While residents of Nabi Saleh have already endured decades of continuous land grab and expulsion to allow for the ever continuing expansion of the Halamish settlement, the takeover of the spring served as the last straw that lead to the beginning of the village’s grassroots protest campaign of weekly demonstrations in demand for the return of their lands.

While the model of regularly held protests around the construction of Israel’s Separation Barrier became a common one in recent years, the protests in Nabi Saleh mark a significant break from that tradition, in that protest there is entirely unrelated to the Barrier. This expansion of the popular resistance model symbolizes the growing support the model enjoys among Palestinians, and the growing positive discourse around it across the Palestinian political spectrum.

Protest in the tiny village enjoys the regular support of International and Israeli activists, as well as that of Palestinians from the surrounding areas. Demonstrations in Nabi Saleh are also unique in the level of women participation in them, and the role they hold in all their aspects, including organizing. Such participation, which often also includes the participation of children mirrors the village’s commitment to a truly popular grassroots mobilization, encompassing all segments of the community.

The Israeli military’s response to the protests has been especially brutal and includes regularly laying complete siege on village every Friday, accompanied by the declaration of the entire village, including the built up area, as a closed military zone. Prior and during the demonstrations themselves, the army often completely occupies the village, in effect enforcing an undeclared curfew of sort. Military nighttime raids and arrest operations are also a common tactic in the army’s strategy of intimidation, often targeting minors.

In order to prevent the villagers and their supporters from exercising their fundamental right to demonstrate and march to their lands, soldiers regularly use disproportional force against the unarmed protesters. The means utilized by the army to hinder demonstrations include, but are not limited to, the use of tear-gas projectiles, banned high-velocity tear-gas projectiles, rubber-coated bullets and, at times, even live ammunition.

The use of such practices have already caused countless injuries, several of them serious, including those of children – the most serious of which is that of 14 year-old Ehab Barghouthi, who was shot in the head with a rubber-coated bullet from short range on March 5th, 2010 and laid comatose in the hospital for three weeks.

In complete disregard to the army’s own open fire regulations, soldiers often shoot tear-gas projectiles directly at groups of protesters or individuals and rubber bullets are indiscriminately shot at protesters from short distances.

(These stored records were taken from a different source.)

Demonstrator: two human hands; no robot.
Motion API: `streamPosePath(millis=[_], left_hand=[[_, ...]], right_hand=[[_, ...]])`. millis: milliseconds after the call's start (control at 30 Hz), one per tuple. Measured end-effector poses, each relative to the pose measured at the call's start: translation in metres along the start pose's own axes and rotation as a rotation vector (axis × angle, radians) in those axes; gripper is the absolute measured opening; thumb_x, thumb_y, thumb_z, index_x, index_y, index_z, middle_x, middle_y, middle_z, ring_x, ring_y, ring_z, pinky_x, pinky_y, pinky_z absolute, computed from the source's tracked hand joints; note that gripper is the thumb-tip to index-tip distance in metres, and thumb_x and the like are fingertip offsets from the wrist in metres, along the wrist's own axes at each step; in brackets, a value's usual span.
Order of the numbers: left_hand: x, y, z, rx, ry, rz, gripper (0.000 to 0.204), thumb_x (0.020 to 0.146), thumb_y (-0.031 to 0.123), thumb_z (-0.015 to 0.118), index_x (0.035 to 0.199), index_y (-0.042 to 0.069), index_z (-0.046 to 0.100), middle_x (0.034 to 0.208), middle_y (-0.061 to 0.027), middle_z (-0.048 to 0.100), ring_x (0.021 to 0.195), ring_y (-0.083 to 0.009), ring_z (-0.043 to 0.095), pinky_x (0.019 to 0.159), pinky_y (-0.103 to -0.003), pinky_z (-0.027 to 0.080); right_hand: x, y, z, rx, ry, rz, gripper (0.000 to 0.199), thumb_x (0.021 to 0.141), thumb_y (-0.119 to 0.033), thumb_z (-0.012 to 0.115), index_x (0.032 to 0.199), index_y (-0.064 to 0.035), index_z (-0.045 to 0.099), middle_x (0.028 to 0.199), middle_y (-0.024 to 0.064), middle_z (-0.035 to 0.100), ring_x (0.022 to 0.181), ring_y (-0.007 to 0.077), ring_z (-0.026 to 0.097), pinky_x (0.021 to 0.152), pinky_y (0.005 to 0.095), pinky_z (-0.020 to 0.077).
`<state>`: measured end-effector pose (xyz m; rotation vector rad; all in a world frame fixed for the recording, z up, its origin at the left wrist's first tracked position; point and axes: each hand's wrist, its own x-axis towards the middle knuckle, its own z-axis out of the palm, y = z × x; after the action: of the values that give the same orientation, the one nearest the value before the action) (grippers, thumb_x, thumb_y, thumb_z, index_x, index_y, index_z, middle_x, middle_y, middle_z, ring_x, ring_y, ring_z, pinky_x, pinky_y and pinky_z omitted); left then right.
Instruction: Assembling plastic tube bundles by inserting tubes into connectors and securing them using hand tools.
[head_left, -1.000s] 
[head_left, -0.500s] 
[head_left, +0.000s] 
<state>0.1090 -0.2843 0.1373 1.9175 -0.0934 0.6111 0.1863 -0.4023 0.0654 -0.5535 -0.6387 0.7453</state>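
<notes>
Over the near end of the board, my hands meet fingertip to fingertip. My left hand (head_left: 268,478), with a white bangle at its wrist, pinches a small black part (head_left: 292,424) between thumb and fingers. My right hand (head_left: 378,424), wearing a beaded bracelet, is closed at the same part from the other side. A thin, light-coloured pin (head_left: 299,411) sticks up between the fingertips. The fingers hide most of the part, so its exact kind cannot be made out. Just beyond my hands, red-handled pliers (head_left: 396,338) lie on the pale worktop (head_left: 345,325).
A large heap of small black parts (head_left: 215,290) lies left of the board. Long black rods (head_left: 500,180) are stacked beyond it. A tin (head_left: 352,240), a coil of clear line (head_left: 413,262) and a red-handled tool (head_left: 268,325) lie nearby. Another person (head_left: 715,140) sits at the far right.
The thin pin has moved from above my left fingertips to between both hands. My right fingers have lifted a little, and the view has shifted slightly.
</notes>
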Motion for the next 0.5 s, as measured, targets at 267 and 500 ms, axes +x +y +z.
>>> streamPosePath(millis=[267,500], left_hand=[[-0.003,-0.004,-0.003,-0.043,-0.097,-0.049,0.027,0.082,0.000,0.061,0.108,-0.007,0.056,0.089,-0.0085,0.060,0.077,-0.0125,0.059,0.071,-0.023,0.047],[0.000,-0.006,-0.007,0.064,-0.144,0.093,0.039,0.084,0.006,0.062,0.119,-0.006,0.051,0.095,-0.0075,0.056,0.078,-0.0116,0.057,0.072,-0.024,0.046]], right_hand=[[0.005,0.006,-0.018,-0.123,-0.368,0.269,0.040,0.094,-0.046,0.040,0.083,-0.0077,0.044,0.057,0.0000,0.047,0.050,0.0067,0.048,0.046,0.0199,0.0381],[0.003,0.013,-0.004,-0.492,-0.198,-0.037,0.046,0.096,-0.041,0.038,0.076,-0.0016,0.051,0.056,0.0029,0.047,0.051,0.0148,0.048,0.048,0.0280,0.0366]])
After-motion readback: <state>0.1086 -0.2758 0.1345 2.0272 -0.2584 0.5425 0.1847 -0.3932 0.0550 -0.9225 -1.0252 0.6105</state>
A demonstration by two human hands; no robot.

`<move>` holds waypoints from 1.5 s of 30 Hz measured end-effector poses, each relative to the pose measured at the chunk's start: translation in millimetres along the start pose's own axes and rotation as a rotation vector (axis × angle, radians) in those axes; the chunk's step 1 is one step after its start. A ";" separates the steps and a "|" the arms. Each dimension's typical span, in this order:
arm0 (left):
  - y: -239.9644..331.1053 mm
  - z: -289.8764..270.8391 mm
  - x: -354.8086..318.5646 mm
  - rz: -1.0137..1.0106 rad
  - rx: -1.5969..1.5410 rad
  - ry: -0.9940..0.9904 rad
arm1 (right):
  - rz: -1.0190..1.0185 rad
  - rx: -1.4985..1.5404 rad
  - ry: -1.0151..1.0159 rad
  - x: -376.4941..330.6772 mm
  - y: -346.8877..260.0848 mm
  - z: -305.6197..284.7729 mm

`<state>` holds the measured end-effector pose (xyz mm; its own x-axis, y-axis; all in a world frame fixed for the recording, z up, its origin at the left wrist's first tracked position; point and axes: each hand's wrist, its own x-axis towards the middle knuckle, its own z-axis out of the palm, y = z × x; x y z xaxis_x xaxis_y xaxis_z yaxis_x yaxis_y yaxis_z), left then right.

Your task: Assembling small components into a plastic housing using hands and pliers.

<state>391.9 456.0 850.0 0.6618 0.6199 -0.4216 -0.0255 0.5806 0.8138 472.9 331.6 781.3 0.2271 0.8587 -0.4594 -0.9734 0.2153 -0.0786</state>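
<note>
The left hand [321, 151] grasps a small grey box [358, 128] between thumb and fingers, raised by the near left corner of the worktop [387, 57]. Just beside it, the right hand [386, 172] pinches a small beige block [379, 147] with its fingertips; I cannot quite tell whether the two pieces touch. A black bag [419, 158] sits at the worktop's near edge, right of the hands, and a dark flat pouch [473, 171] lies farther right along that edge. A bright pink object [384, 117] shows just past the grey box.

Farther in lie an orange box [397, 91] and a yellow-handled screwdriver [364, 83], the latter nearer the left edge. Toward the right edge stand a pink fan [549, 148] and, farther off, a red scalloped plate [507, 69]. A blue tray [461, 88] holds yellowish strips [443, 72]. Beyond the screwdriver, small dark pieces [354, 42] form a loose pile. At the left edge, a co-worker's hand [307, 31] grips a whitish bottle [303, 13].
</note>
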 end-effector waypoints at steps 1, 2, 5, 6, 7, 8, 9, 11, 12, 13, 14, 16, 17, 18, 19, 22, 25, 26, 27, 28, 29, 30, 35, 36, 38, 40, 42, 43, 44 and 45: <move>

The army has also resumed using high velocity tear-gas projectiles in Nabi Saleh, despite the fact that they have declared banned for use after causing the death of Bassem Abu Rahmah in Bil’in in April 2009, and the critical injury of American protester Tristan Anderson in Ni’ilin in March of the same year.

Tear-gas, as well as a foul liquid called “The Skunk”, which is shot from a water cannon, is often used inside the built up area of the village, or even directly pointed into houses, in a way that allows no refuge for the un-involved residents of the village, including children and the elderly. The interior of at least one house caught fire and was severely damaged after soldiers shot a tear-gas projectile through its windows.

Since December 2009, when protest in the village was sparked, hundreds of demonstration-related injuries caused by disproportionate military violence have been recorded in Nabi Saleh.

Between January 2010 and June 2011, the Israeli Army has carried 76 arrests of people detained for 24 hours or more on suspicions related to protest in the village of Nabi Saleh, including those of women and of children as young as 11 years old. Of the 76, 18 were minors. Dozens more were detained for shorter periods.